The articles in this column are transcriptions and adaptations of shiurim by Rav Joseph Ber Soloveitchik, zt”l. The Rav’s unique perspective on Chumash permeated many of the shiurim and lectures he presented at various venues over a 40-plus-year period. His words add an important perspective that makes the Chumash in particular, and our tradition in general, vibrant and relevant to our generation.
Jacob administered an oath to his son Joseph that he must bury his father in the Land of Israel. Why did Jacob require Joseph to take an oath to bury him in Canaan? The classical answer is that Jacob knew the oath would blunt any attempt by Pharaoh to prevent the transfer of Jacob’s remains to the Land of Israel. The oath would provide an alibi for Joseph and enable him to fulfill his father’s wishes.
To fully understand this story, we must read between the lines. As Egyptian Viceroy, Joseph attained the highest political level in Egypt.

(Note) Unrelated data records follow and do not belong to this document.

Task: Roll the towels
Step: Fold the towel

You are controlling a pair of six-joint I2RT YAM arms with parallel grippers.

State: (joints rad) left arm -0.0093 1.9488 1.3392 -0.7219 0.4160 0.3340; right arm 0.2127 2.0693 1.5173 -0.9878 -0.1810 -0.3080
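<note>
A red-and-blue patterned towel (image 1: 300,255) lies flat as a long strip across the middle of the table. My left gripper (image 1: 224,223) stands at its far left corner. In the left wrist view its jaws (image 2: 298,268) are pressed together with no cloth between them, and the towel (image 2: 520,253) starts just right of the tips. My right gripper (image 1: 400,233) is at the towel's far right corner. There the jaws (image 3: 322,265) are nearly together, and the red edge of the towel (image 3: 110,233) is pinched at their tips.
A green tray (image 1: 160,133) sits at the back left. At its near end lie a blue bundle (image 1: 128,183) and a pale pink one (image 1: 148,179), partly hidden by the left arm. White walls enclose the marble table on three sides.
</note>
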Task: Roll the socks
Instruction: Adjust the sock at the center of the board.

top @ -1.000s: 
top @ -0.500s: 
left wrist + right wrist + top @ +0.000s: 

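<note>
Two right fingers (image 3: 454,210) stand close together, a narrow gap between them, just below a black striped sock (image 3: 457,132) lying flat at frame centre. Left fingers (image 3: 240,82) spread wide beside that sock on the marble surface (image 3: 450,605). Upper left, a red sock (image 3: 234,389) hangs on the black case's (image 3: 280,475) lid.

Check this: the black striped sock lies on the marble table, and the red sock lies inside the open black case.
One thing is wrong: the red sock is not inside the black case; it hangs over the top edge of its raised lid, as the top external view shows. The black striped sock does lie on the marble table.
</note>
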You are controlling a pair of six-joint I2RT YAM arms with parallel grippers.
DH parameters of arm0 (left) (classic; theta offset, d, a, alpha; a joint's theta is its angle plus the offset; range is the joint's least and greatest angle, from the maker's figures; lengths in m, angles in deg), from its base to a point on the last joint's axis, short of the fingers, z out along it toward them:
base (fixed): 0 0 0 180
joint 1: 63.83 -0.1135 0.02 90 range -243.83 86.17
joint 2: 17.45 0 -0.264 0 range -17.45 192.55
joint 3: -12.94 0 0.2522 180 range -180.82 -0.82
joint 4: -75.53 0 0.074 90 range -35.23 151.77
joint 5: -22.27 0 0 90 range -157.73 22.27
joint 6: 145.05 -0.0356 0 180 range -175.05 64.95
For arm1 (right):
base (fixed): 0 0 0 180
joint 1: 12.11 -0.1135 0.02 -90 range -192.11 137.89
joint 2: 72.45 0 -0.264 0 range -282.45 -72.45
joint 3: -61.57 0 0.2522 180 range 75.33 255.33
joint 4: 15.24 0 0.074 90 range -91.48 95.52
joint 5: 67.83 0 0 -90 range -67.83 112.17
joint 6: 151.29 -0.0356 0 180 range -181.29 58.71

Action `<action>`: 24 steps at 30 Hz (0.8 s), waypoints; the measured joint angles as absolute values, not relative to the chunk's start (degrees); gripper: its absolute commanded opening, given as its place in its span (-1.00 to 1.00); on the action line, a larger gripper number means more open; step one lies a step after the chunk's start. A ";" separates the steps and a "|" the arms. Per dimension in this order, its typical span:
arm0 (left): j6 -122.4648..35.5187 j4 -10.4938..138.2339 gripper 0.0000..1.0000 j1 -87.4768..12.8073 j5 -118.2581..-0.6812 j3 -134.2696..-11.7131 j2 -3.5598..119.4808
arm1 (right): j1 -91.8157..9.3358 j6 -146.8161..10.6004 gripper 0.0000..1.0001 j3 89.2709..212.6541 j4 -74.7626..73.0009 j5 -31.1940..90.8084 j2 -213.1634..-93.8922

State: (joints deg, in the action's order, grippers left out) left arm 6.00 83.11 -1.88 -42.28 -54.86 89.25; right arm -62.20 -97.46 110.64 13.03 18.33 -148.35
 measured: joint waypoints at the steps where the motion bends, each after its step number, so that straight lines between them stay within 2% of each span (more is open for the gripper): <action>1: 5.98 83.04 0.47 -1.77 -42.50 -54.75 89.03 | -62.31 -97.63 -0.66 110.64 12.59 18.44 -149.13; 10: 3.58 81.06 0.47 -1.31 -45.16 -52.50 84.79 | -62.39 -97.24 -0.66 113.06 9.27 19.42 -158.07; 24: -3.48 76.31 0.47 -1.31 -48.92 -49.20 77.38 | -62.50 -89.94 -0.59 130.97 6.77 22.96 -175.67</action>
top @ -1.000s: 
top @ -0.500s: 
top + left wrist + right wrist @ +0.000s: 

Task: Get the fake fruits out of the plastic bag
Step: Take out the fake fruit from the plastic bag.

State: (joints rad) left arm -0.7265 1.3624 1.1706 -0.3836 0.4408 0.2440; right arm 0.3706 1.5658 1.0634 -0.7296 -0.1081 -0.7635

Pharaoh himself demonstrated his trust in Joseph and admiration for his intellect when he instructed the starving Egyptians to turn to Joseph for food and do whatever he required of them. If Joseph was at such a high level with virtually unlimited power, why did Jacob feel the need for Joseph to take an oath? Surely he had the ability to fulfill his father’s wish to be buried in Israel without an oath. Also, Pharaoh had great respect for Jacob and Joseph’s family. He commanded Joseph to inform his family that Egypt was open before them and to settle in the finest parts of the land. Pharaoh was pre-disposed to looking favorably at Joseph and his family. Why did Jacob and Joseph feel the need to apply pressure to Pharaoh to force him to accede to Jacob’s burial in Canaan?
The Rav answered these questions by telling the story of Edmund Rothschild, the well-known philanthropist who passed away around the time of the 1948 War of Independence. He expressed a desire to be buried in Israel, but because of the war his remains could not be transported to the Holy Land and he was interred in France. When conditions permitted interment in Israel, his children requested permission from the interior ministry to exhume his remains and send them to Israel. After some time passed without a reply, they inquired and were told that President De Gaulle himself was holding up their request. They wondered why De Gaulle would be interested in this matter.
When asked, De Gaulle responded that he was troubled by the request. He had always thought of Rothschild as a French citizen first and foremost. A French citizen is defined as a person who is born, lives, dies and is buried on French soil. He could not understand why Rothschild would want his remains removed to non-French soil. Such a request would imply that he was not a true French citizen. Eventually De Gaulle gave in and allowed the exhumation and removal to the Land of Israel; however his opinion of the family Rothschild as loyal French citizens was changed.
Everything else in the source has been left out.